Exercise brief:
Restate exactly, and only, the lines from the one with "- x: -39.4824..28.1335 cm" through the end of the data, with both of those end lines kept. Drop any pictures.

Provided material:
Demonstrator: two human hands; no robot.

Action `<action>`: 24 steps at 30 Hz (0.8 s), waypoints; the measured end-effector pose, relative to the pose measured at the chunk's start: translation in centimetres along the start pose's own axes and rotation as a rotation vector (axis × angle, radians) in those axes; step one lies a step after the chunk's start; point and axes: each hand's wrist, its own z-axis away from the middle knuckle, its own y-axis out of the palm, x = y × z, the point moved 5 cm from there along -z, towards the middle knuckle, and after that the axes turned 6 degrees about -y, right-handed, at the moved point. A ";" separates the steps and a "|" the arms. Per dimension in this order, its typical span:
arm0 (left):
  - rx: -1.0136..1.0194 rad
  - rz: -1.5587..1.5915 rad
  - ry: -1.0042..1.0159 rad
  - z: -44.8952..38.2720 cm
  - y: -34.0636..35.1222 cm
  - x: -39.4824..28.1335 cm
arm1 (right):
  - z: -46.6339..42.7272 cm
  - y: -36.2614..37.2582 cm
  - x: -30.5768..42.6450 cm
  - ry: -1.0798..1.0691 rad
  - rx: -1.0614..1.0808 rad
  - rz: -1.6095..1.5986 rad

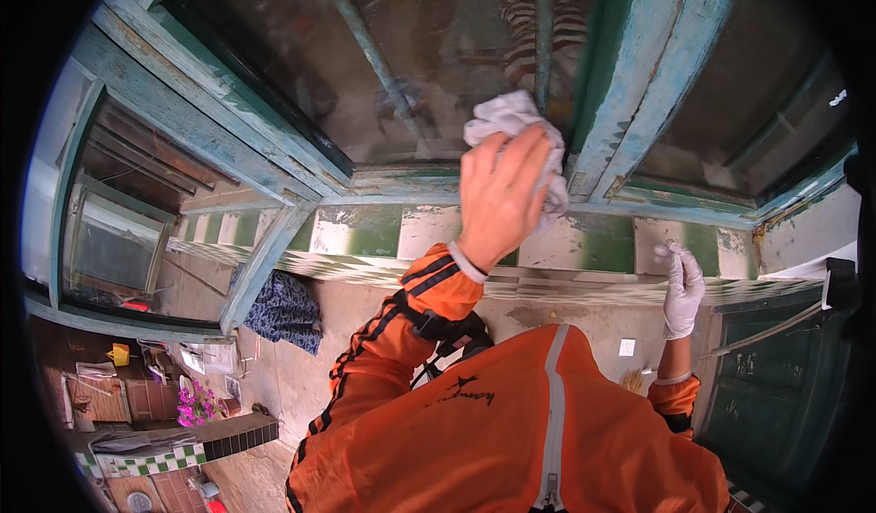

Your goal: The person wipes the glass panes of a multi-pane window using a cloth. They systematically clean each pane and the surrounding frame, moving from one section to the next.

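My left hand (503,185) is bare and presses a crumpled whitish cloth (510,109) against the lower right part of a window pane (438,68), beside the blue-green wooden frame (650,55). Its fingers are spread over the cloth, and the thumb is hidden. On my right hand (683,287) is a thin white glove. That hand is raised over the green and white tiled sill (595,239), its fingers loosely bent and nothing visible in them. Metal bars and a striped shape show through or in the glass.
An open window sash (263,267) juts out at the left. Below it hangs a dark patterned cloth (284,311). Pink flowers (196,403) stand by a low tiled ledge (164,458) at the lower left. A dark green door (766,376) is at the right, near a pole (766,332).
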 end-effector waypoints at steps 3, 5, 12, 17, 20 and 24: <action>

Response area:
  - x: -39.4824..28.1335 cm
arm1 (right):
  - z: -46.6339..42.7272 cm
  - y: -36.2614..37.2582 cm
  - x: -30.5768..42.6450 cm
  - ry: -1.0798..1.0691 rad
  - rx: -1.0614..1.0808 rad
  - rz: -1.6095..1.5986 rad


Your goal: The person wipes the glass panes of a multi-pane window using a cloth. They systematically clean each pane and the surrounding frame, moving from one section to the next.

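My left hand (503,185) is bare and presses a crumpled whitish cloth (510,109) against the lower right part of a window pane (438,68), beside the blue-green wooden frame (650,55). Its fingers are spread over the cloth, and the thumb is hidden. On my right hand (683,287) is a thin white glove. That hand is raised over the green and white tiled sill (595,239), its fingers loosely bent and nothing visible in them. Metal bars and a striped shape show through or in the glass.
An open window sash (263,267) juts out at the left. Below it hangs a dark patterned cloth (284,311). Pink flowers (196,403) stand by a low tiled ledge (164,458) at the lower left. A dark green door (766,376) is at the right, near a pole (766,332).
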 end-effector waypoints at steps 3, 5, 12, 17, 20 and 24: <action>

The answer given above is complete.